How Do We Really Get Men to Engage?

It’s the question behind countless campaigns, services, workshops, and social media posts:

How do we actually get men to engage?

Not just nodding along when someone says “it’s okay to talk.”
Not just liking a mental health post before scrolling on.
Real engagement.
Turning up.
Opening up.
Sticking around long enough to let themselves be seen.

The truth is, awareness is not really the problem anymore. Most men I meet know the slogans. They have heard the statistics. They know mental health matters. But knowing something intellectually and living it emotionally are very different things.

From a young age, many men are handed invisible rules.

Don’t cry.
Don’t ask for help.
Don’t show weakness.
Be capable.
Be useful.
Keep going.

Those rules are rarely taught directly. They arrive quietly through families, schools, football changing rooms, workplaces, friendship groups, television, social media, and the wider culture around us. Over time they become so ingrained that many men stop noticing they are there at all.

By the time some men arrive in therapy, the idea of openly talking about themselves can feel less like vulnerability and more like breaking some unwritten code.

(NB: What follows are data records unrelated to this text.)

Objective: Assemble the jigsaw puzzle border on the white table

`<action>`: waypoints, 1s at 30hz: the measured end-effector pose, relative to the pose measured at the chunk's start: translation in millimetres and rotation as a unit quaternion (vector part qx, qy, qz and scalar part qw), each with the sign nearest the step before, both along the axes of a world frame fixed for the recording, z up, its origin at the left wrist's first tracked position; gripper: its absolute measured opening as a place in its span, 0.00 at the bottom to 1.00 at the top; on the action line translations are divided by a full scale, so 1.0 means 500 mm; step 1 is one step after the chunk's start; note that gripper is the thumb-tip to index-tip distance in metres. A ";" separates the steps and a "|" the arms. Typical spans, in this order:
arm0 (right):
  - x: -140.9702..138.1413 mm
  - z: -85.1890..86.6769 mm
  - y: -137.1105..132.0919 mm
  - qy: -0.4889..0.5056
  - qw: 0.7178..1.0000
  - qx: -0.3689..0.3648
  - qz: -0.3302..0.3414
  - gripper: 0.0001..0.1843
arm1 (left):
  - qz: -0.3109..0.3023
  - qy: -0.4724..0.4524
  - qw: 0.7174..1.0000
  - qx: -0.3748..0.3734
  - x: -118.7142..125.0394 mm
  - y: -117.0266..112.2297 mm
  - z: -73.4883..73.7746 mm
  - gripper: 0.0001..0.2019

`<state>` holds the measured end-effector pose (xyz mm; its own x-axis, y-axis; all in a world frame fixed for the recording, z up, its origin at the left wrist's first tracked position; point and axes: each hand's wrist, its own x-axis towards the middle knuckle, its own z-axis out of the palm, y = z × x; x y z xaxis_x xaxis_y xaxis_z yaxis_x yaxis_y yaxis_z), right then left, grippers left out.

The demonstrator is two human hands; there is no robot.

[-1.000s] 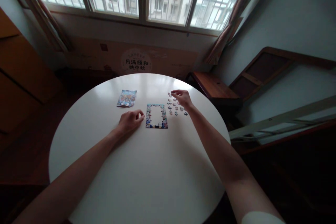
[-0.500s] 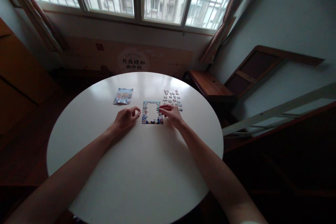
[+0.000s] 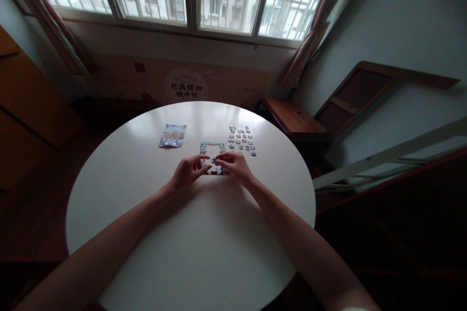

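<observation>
A joined puzzle border lies flat on the white round table, its middle open to the tabletop. Over that middle, my right hand pinches a blue puzzle piece between thumb and fingertips. My left hand reaches over the border's left side, thumb and fingers apart, with nothing between them. Both hands cover parts of the border's sides. Several loose puzzle pieces are spread in rows just beyond my right hand.
A colourful picture sheet or packet lies on the table at the far left. Past the table's right edge stands a wooden bench. A printed cardboard panel leans below the window.
My right hand has moved left with the puzzle piece, from the border's right side to over its middle. My left hand has come right and its fingers have spread.
</observation>
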<state>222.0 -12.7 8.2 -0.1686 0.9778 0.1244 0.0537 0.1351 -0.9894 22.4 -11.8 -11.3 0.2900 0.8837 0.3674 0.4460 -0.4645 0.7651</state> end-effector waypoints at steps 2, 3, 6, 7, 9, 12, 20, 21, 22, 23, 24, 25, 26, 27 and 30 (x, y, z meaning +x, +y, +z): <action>-0.001 -0.004 0.000 -0.001 1.000 0.003 0.005 0.13 | -0.011 -0.004 1.000 0.002 0.001 -0.001 0.004 0.19; -0.001 -0.007 0.001 0.000 1.000 0.005 0.007 0.13 | -0.015 -0.005 1.000 0.004 0.001 -0.002 0.006 0.18; -0.003 -0.015 0.003 -0.002 1.000 0.010 0.013 0.14 | -0.024 -0.009 1.000 0.005 0.004 -0.004 0.010 0.17; -0.004 -0.016 0.003 -0.003 1.000 0.011 0.016 0.14 | -0.024 -0.013 1.000 0.004 0.004 -0.005 0.011 0.17; -0.006 -0.017 0.002 -0.005 1.000 0.013 0.022 0.14 | -0.024 -0.024 0.999 -0.002 0.005 -0.005 0.012 0.16; -0.007 -0.011 -0.003 -0.014 0.999 0.012 0.030 0.16 | -0.019 -0.045 0.999 -0.015 0.004 -0.004 0.013 0.16; 0.008 -0.004 0.006 -0.033 0.999 0.016 -0.037 0.13 | 0.021 -0.076 0.995 -0.053 -0.003 0.003 0.020 0.18; 0.009 -0.006 0.009 -0.037 0.998 0.016 -0.042 0.12 | 0.020 -0.078 0.995 -0.054 -0.003 0.003 0.020 0.18; 0.011 -0.008 0.011 -0.042 0.998 0.018 -0.043 0.10 | 0.019 -0.078 0.995 -0.055 -0.003 0.003 0.020 0.18; 0.011 -0.010 0.013 -0.049 0.998 0.021 -0.043 0.09 | 0.017 -0.078 0.995 -0.056 -0.003 0.003 0.020 0.18; 0.012 -0.011 0.013 -0.056 0.997 0.024 -0.041 0.09 | 0.016 -0.076 0.995 -0.057 -0.003 0.003 0.020 0.18; 0.012 -0.011 0.012 -0.064 0.997 0.026 -0.038 0.09 | 0.014 -0.075 0.995 -0.057 -0.003 0.003 0.020 0.18; 0.011 -0.011 0.011 -0.071 0.996 0.029 -0.035 0.09 | 0.011 -0.073 0.996 -0.058 -0.003 0.003 0.020 0.18; 0.010 -0.010 0.010 -0.078 0.996 0.030 -0.032 0.08 | 0.009 -0.073 0.996 -0.059 -0.004 0.003 0.020 0.18; 0.007 -0.005 0.005 -0.096 0.994 0.036 -0.023 0.08 | 0.002 -0.070 0.996 -0.059 -0.005 0.002 0.019 0.18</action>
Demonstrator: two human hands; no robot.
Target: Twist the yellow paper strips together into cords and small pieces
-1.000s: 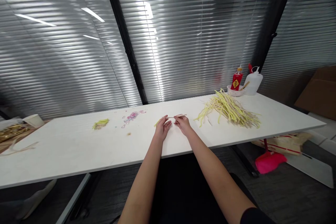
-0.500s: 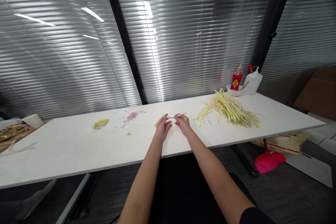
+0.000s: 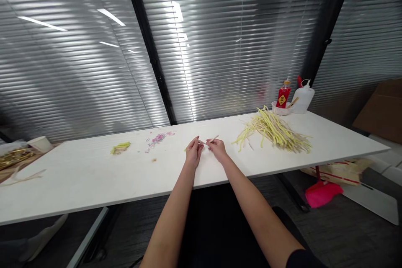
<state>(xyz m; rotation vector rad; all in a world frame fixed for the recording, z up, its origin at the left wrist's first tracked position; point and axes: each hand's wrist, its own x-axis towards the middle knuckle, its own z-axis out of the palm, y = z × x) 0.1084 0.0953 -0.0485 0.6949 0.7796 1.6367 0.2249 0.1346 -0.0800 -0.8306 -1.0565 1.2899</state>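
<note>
Both of my hands are over the middle of the white table (image 3: 103, 171), pinching one thin, pale stalk (image 3: 202, 142) stretched between them. My left hand (image 3: 194, 152) has its fingertips closed on it, and a bit of yellow shows just left of that hand. My right hand (image 3: 217, 148) pinches the stalk farther right, where a pale end sticks up past the fingers. To the right lies a loose heap of long yellow and whitish stalks (image 3: 274, 132). Over on the left are a small bunch of short yellow-green pieces (image 3: 120, 148) and a scatter of pink and purple small bands (image 3: 157, 139).
At the back right stand a red-labelled bottle (image 3: 283, 95), a shallow plastic bowl (image 3: 282, 111) and a white squeeze bottle (image 3: 303, 98). A paper cup (image 3: 40, 144) and gold-coloured items (image 3: 15, 159) are at the far left. Window blinds (image 3: 207, 50) rise behind the table.
My hands have drawn slightly closer together, with the right moving a little left. The pale end by my right fingers now tilts upward more. The heap and bunch stay put.
</note>
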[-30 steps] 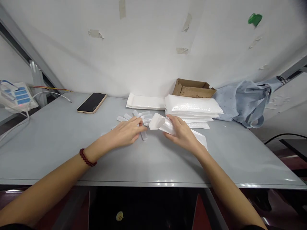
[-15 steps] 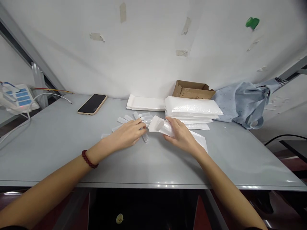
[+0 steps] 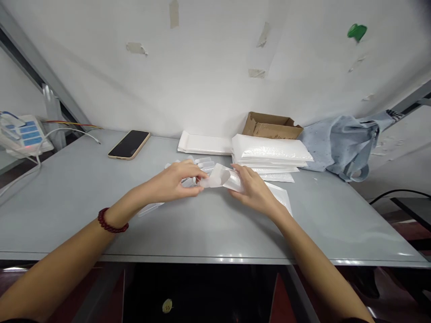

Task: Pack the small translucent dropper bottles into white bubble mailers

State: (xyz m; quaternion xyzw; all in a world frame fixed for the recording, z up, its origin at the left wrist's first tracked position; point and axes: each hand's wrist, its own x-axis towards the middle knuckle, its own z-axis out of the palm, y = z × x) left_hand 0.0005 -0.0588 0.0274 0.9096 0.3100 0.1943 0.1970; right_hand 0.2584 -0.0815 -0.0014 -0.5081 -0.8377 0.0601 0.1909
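Observation:
My right hand [image 3: 253,190] grips a white pouch [image 3: 226,176] with its mouth held open toward the left. My left hand [image 3: 175,181] pinches a small translucent plastic strip [image 3: 206,182] whose tip is at the pouch's mouth. A red bead bracelet [image 3: 109,223] sits on my left wrist. Several more of the same strips [image 3: 202,162] lie scattered on the grey table [image 3: 84,197] behind and under my left hand. One flat pouch [image 3: 281,195] lies under my right wrist.
A stack of white pouches [image 3: 269,152] and a flatter pile [image 3: 204,143] lie behind my hands. A cardboard box [image 3: 271,124] and a blue cloth [image 3: 343,141] are at the back right, a phone [image 3: 129,144] at the back left, a device with cables [image 3: 23,137] at the far left.
My left hand has lifted off the scattered strips with one pinched in its fingers and brought it right to the pouch's mouth. My right hand has stayed in place with the pouch.

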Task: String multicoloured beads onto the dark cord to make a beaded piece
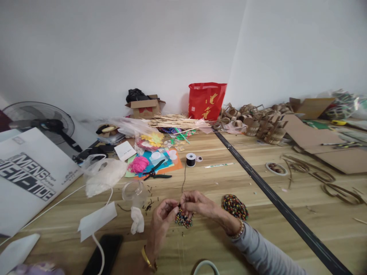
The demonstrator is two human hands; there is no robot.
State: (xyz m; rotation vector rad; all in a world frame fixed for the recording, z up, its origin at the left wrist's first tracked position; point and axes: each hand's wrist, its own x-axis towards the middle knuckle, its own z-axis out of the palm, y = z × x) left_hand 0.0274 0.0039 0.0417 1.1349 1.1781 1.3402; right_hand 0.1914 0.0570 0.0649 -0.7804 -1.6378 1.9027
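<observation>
My left hand and my right hand meet fingertip to fingertip over a small heap of multicoloured beads on the wooden table. A thin black cord runs from a white-rimmed spool down to my right fingers, which pinch it. The left thumb and forefinger are pressed together, but what lies between them is too small to make out. Right of my right wrist lies a coiled pile of strung beads.
Black pliers and pink yarn lie back left. A clear plastic jar, crumpled tissue and a dark phone are on the left. Small woven baskets stand back right, beyond a black strip.
</observation>
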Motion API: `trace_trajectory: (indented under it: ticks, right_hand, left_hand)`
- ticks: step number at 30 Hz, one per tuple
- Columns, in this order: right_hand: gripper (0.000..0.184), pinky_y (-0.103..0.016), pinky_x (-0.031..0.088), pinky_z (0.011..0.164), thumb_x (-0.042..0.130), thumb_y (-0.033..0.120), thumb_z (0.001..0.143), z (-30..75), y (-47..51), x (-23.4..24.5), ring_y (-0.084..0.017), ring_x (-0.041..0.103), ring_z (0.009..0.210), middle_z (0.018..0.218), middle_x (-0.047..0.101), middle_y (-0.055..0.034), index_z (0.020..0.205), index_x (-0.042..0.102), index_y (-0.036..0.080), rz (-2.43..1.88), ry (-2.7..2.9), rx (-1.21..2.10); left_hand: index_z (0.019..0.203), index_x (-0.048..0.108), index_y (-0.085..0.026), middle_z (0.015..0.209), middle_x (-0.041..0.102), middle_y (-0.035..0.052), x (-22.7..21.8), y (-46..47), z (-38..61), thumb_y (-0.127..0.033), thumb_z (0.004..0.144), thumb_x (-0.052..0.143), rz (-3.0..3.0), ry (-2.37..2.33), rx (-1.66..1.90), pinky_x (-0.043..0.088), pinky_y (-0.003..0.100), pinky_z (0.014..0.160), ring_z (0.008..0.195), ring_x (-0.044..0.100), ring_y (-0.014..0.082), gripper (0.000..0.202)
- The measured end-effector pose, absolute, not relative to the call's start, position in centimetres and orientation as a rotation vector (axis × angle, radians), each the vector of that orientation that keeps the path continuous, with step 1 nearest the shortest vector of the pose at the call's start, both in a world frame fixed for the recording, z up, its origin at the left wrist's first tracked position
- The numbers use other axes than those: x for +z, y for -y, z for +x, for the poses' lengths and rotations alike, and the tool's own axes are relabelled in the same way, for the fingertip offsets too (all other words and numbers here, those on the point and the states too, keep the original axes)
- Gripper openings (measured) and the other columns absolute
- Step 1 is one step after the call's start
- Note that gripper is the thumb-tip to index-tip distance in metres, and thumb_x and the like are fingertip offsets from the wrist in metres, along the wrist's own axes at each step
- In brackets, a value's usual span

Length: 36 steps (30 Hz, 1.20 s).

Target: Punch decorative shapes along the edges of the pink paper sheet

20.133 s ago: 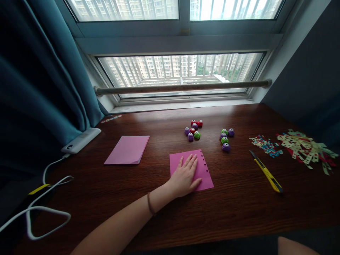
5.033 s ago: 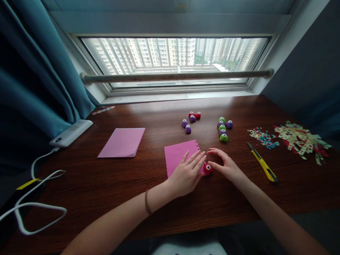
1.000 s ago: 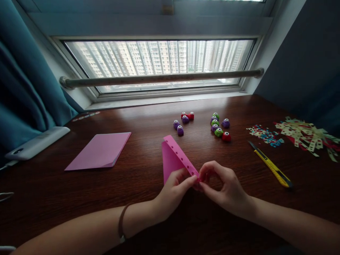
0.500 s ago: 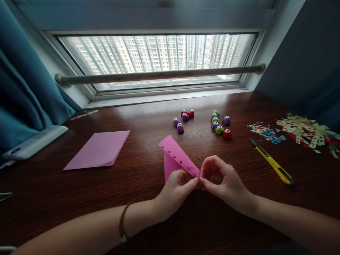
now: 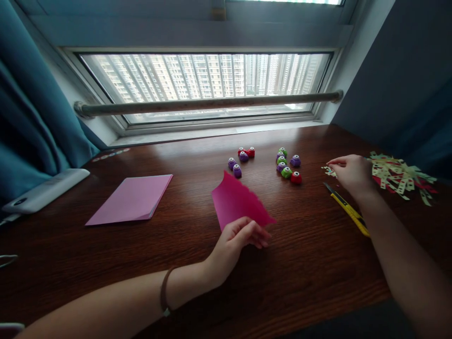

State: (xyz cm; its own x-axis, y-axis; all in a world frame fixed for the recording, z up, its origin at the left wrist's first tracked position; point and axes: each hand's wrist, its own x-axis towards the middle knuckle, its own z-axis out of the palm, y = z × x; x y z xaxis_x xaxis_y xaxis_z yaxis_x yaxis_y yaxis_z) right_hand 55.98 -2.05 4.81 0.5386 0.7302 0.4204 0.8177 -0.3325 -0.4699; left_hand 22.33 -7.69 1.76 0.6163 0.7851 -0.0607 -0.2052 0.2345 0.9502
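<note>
My left hand [image 5: 235, 247] grips the near edge of a bright pink sheet of paper [image 5: 236, 200], which stands tilted up off the table with a curled right edge. Over at the right, my right hand [image 5: 353, 174] hovers at a small pile of paper confetti [image 5: 329, 171], its thumb and fingertips pinched together. Whatever lies between those fingertips is too small to make out. Just below that hand is a yellow utility knife [image 5: 349, 212], its blade pointing away to the left and its handle end partly behind my forearm.
Several small craft punches [image 5: 286, 172] in purple, green and red stand mid-table. A stack of pink paper [image 5: 130, 200] lies left, near a white phone-like device [image 5: 47, 188]. Cut paper strips [image 5: 399, 174] are heaped at the right. A window rail [image 5: 212, 103] runs behind.
My right hand has let go of the pink sheet and moved right to the confetti. The sheet's folded-over, star-punched strip has opened up, while my left hand keeps holding it.
</note>
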Motion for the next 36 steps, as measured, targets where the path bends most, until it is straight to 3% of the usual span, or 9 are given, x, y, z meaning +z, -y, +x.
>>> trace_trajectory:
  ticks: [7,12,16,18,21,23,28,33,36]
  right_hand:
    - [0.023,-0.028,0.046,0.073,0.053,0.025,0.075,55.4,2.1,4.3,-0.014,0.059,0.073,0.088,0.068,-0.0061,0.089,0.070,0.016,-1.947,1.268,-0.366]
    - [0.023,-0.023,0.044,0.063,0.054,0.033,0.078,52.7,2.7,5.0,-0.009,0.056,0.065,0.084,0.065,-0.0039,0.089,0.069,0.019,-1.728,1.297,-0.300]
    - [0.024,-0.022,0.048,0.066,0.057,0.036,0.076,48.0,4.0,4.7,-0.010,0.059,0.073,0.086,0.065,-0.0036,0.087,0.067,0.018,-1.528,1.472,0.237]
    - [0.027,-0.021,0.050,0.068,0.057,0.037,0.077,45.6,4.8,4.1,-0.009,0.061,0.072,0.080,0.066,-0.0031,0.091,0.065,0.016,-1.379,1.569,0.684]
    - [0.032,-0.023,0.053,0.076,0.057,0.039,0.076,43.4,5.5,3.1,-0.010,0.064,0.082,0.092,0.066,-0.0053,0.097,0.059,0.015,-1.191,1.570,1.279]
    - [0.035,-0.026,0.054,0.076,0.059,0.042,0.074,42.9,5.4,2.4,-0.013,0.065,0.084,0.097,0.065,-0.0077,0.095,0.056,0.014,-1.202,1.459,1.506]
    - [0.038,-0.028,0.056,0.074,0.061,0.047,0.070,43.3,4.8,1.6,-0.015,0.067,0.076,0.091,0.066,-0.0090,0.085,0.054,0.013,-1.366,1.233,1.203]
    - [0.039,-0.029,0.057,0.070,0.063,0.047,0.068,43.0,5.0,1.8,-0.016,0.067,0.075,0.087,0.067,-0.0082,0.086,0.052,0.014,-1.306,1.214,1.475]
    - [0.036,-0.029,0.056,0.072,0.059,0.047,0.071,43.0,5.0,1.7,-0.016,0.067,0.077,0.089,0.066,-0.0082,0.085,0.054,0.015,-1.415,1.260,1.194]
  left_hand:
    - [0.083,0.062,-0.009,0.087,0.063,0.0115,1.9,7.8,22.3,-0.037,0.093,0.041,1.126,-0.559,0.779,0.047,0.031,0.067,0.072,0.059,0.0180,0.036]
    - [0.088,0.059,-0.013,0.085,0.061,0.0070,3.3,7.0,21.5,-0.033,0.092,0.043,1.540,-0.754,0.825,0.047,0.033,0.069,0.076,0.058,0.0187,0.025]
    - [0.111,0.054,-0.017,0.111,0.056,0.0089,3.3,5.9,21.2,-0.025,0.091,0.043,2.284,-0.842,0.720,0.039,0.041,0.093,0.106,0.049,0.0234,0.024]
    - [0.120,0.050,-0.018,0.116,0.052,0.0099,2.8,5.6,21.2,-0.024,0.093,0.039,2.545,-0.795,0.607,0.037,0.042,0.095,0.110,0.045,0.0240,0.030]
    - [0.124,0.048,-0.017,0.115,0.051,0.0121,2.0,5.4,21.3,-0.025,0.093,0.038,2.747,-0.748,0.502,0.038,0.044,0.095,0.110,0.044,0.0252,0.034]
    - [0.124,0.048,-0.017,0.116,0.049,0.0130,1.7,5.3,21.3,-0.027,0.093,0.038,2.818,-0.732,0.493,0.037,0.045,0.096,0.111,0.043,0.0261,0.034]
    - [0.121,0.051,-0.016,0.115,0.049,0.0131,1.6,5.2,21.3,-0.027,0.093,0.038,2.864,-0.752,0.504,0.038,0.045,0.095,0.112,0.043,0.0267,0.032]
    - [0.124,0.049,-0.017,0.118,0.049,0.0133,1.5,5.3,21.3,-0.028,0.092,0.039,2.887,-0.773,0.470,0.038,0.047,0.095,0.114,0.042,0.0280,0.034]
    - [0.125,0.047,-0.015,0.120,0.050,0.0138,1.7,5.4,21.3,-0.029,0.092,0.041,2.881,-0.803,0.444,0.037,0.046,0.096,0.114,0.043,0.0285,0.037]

So what often happens instead?

Men wait.

They push through.
Minimise.
Distract themselves.
Keep functioning.
Keep working.
Keep carrying.

Until eventually the wheels come off.

The relationship breaks down.
The anxiety becomes impossible to ignore.
Sleep disappears.
Alcohol increases.
The sense of hopelessness gets louder.
Or the suicidal thoughts stop feeling abstract and start feeling frighteningly real.

That is not engagement.
That is survival.

And this is where I think many services unintentionally misunderstand men. Telling men to “just talk” is often not enough. If someone has spent thirty years learning that emotional openness equals weakness, shame, failure, or burdening other people, then a slogan alone is unlikely to undo that conditioning.

The words may be correct.
But the ground underneath them has never been prepared.

In practice, I often notice men testing the waters first.

A small comment.
A joke.
Something dropped casually into conversation.

Almost as if they are quietly asking:
“Is this safe?”
“Are you going to judge me?”
“Am I about to look weak?”
“Can I actually say this here?”

Sometimes therapists, services, or even friends move too quickly at this point. The moment a man says something difficult, there can be an immediate rush towards emotional exploration.

“How does that make you feel?”

Now sometimes that question matters deeply. But asked too quickly, it can also feel overwhelming, exposing, or unfamiliar. Not because the man does not care about his emotions, but because he may never have learned how to safely approach them in the first place.

That is why engagement is rarely about pushing men to talk.

It is about creating conditions where talking no longer feels dangerous.

And sometimes therapy is not even the first doorway.

A walking group.
A football team.
A fishing trip.
A Men’s Shed.
A coffee after work.
Sitting side-by-side rather than face-to-face.

For many men, connection often begins through doing something together rather than immediately talking about feelings. The conversation comes later, once safety arrives first.

That is why organisations like Andy’s Man Club, Men Walking and Talking, Mandem Meetup, and Men’s Sheds often work so well. They understand something important:

Connection usually comes before disclosure.

Role models matter too. If the only version of masculinity men see is silent, stoic, emotionally closed off, then openness will always feel out of reach. But when men see fathers, friends, colleagues, footballers, or other ordinary men speaking honestly in grounded ways, the rules slowly begin to shift.

Not dramatic vulnerability.
Not performative emotion.
Just real human honesty.

And none of this works without empathy.

Men notice very quickly when support becomes mechanical, rushed, scripted, or emotionally absent. Burnout within services matters because emotionally exhausted systems struggle to create emotional safety. Protecting empathy, humanity, and genuine connection within support services is not optional. It is central to engagement itself.

So what does real engagement actually look like?

It often looks ordinary.

A man turning up to a walking group for the first time.
A dad quietly asking his mate if he is alright.
A colleague noticing somebody has gone quiet.
A therapist sitting patiently while a client says:
“I don’t really know how I feel.”

That is engagement.

Not pressure.
Not slogans.
Connection.

And perhaps this is the part I have learned most strongly over time: we cannot ask men to emotionally connect while simultaneously rewarding exhaustion, emotional suppression, and constant self-sacrifice.

Men do not just need permission to talk.
They need spaces where talking feels possible.

That takes trust.
Safety.
Patience.
Role models.
Culture.
Consistency.
Humanity.

In the end, men rarely engage because somebody told them to.

They engage because somewhere, with someone, they finally stop feeling alone.

Stuart Walker

Integrative counsellor and psychotherapist based in Manchester and online, specialising in men's mental health, grief and bereavement, fatherhood, and neurodivergent adults.